CPU: i7-9750 @2.6GHz (with 16G DDR4 Ram); GPU: Nvidia Geforce GTX 1600 TI (6G); OS: Windows 10-64bit
I tried to see how fast the GPU is in doing basic matrix operations compared with CPU, and I basically followed this https://towardsdatascience.com/heres-how-to-use-cupy-to-make-numpy-700x-faster-4b920dda1f56. The following is my super simple code
import numpy as np
import cupy as cp
import time
### Numpy and CPU
s = time.time()
A = np.random.random([10000,10000]); B = np.random.random([10000,10000])
CPU = np.matmul(A,B); CPU *= 5
e = time.time()
print(f'CPU time: {e - s: .2f}')
### CuPy and GPU
s = time.time()
C= cp.random.random([10000,10000]); D = cp.random.random([10000,10000])
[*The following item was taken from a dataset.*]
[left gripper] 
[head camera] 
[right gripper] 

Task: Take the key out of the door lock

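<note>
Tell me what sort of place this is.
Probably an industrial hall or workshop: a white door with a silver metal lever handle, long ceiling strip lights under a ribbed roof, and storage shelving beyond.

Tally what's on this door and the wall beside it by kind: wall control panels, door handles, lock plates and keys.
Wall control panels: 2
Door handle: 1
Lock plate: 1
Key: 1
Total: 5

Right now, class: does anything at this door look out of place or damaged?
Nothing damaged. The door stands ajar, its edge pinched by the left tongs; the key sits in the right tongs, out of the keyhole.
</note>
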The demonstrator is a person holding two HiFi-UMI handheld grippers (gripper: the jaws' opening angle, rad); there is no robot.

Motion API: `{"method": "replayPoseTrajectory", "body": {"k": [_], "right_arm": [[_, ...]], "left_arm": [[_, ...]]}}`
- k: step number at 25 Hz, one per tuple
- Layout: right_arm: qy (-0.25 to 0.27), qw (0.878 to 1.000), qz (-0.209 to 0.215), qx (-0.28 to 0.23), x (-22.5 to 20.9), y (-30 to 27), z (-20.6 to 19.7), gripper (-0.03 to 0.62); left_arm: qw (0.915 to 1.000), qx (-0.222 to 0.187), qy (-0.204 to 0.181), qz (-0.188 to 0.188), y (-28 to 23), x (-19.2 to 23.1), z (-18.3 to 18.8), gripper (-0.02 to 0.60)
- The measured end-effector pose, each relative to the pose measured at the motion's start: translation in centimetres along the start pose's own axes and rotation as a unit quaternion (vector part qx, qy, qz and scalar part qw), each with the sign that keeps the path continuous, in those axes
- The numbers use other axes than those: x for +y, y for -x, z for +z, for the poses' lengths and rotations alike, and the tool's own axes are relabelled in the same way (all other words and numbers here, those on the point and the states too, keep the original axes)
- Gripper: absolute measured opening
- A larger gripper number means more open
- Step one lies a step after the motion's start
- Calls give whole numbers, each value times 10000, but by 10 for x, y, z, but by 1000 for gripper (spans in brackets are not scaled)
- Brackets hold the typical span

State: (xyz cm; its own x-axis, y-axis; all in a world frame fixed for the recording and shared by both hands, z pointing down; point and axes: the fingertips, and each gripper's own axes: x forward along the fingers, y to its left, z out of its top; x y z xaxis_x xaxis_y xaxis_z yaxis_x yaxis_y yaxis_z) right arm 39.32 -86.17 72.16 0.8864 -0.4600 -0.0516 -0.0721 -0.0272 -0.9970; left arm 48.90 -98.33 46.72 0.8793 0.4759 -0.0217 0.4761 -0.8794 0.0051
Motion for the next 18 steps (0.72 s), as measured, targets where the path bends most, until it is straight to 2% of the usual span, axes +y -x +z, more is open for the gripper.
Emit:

GPU = cp.matmul(C,D); GPU *= 5
cp.cuda.Stream.null.synchronize()
# to let the code finish executing on the GPU before calculating the time
e = time.time()
print(f'GPU time: {e - s: .2f}')
Ironically, it shows CPU time: 11.74 GPU time: 12.56
This really confuse me. How could the GPU be even slower than CPU on large matrix operations? Note that I even have not applied parallel computing (I am a beginner and I am not sure whether the system will open it for me or not.) I did have checked similar questions such as Why is my CPU doing matrix operations faster than GPU instead?. But here I am using cupy rather than mxnet (cupy is newer and designed for GPU computing).
Can someone help? I woud really appreciate!